I agree about term limits, but here's the thing. The "machine" would only find a way to control that system too. The problem is DC, and until DC is put in its rightful place, nothing we do will help. Federal government overreach is what has ruined this country, and it is only getting worse. I've come to the point that I no longer see the point in voting. For what? The lesser of two evils? That's still evil! Either way, the political class grows stronger.


----------



## NGIB (Jun 28, 2008)

A bucket full of evil is still less than a barrel full of evil. If we all give up and quit voting we just get to the edge of the cliff that much faster. I have no real belief that the gubmint can be fixed but the slide to oblivion can at least be slowed down...


----------



## GCBHM (Mar 24, 2014)

Well, I don't suggest giving up. Just taking another approach than eternal perpetuation. To vote in this current system is only feeding the machine. To think voting will make a difference is naive at best, perhaps daft. This is no indictment on any one person. I've voted in every election save one (Clinton/Dole) since I was 18. My thought process now is this, however. It matters not who POTUS is in office, government grows more massively every step of the way. It exploded under George W Bush, and now it has completely gone rogue under Obama. He is not bound by any measure in place to restrain him, and this GOP Congress has done nothing to stop him. They hold the purse strings, yet they fun every thing this administration does. It's as if they are afraid of him. 

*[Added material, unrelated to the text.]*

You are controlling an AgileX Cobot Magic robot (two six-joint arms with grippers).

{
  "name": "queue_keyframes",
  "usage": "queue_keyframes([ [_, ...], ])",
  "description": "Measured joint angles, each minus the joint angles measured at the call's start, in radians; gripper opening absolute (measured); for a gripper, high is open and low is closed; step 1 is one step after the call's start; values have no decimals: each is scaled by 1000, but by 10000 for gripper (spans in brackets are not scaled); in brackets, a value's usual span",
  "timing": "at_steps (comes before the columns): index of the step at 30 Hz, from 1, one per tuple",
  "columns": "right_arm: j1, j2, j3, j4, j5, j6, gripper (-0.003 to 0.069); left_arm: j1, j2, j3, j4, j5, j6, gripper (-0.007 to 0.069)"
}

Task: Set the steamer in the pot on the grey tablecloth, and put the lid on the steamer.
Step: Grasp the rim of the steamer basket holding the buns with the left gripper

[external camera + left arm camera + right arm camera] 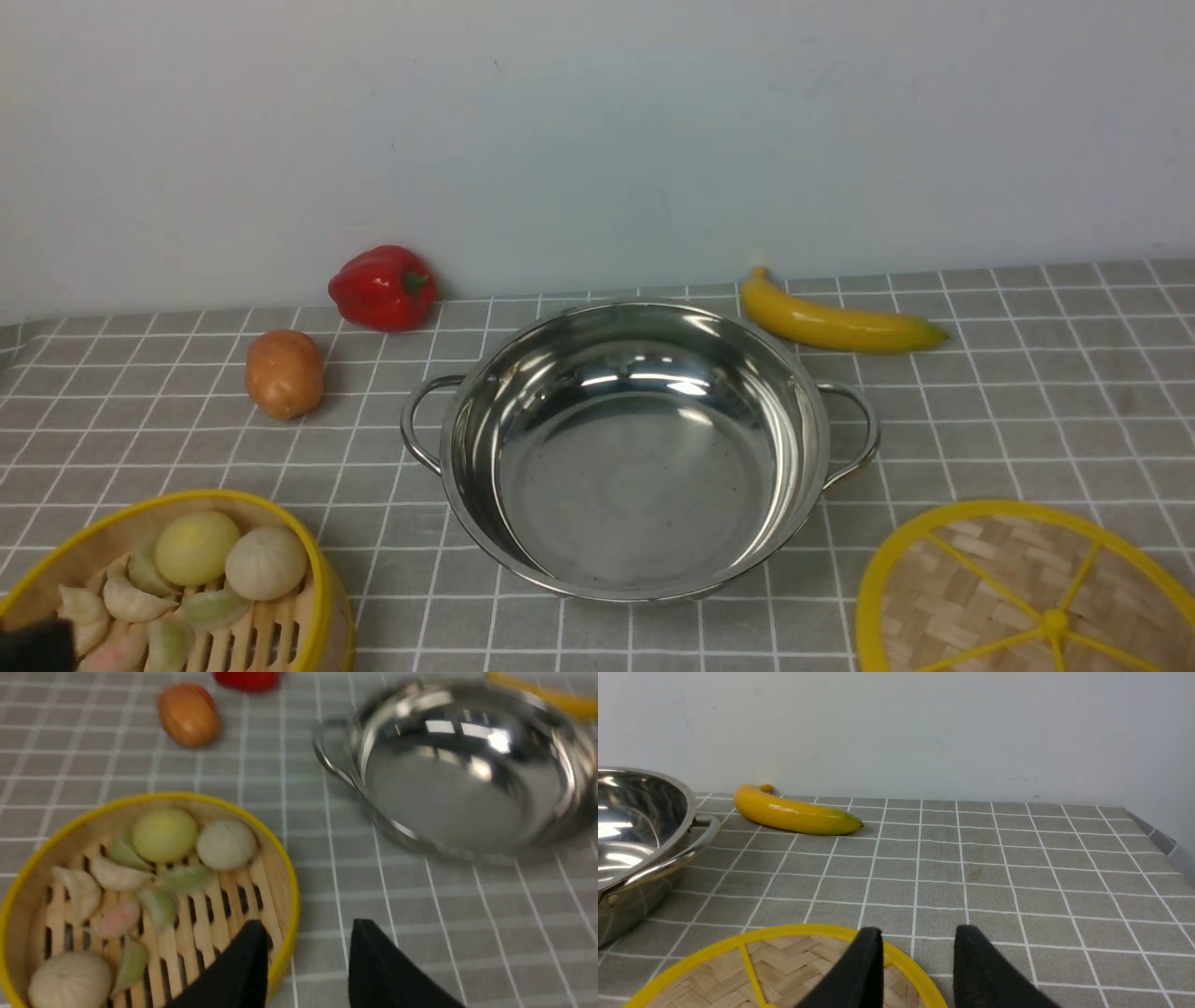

The only plausible solution is for the states to stand up and tell the fedgov enough is enough. Stand on the 10th and tell the federal government to mind its own business, which is to provide a national defense, protect the state's right to govern independently as each state sees fit, and engage foreign countries in trade. The federal government, under the constitution, is supposed to have very specific and limited power, yet it lords over the state of America as if it is the master. That is not how the founders initiated it. Contrary to its own opinion, the federal government is not the United States of America. It is not the country. To it we owe no allegiance.


----------



## RK3369 (Aug 12, 2013)

I share your view, that it is probably inevitable that the power elite becomes more powerful. I continue to vote because I like to spit in the eye of the giant. I just believe we can't give up that duty/obligation otherwise the elite will have definitely won. I do agree with you regarding the States standing up and trying to sieze power back from the Fed, but who will do that? Look at the state level politicians. Every high profile Governor is a potential high profile candidate to run for President? Will any real politician have the Chutzpah to stand up and shout that cry out across the country, especially if they want one of the two major parties to endorse their campaign? I don't think so. I think the only way things can be "controlled" if you will is to vote for anyone who opposes the ideals, policies and trends in the Federal government that you oppose. Personally, I like Rand Paul. He may be a little wet behind the ears but he does speak a good discourse on limited Federal Government. He may not get enough support to be backed by the Republlicans, but people like him are the only hope I can see of ever changing things. Those in power are not going to let go of it willingly.


----------



## GCBHM (Mar 24, 2014)

I understand. But think about it like this. The GOP and the DEM are the Giants. They are the political class, and they all work together to keep each other in power. A vote for either is as good as a vote for either. In other words, it really doesn't matter who you vote for BC both candidates are party men, big government machine puppets to continue the cycle.


----------



## SailDesign (Jul 17, 2014)

GCBHM said:


> I understand. But think about it like this. The GOP and the DEM are the Giants. They are the political class, and they all work together to keep each other in power. A vote for either is as good as a vote for either. In other words, it really doesn't matter who you vote for BC both candidates are party men, big government machine puppets to continue the cycle.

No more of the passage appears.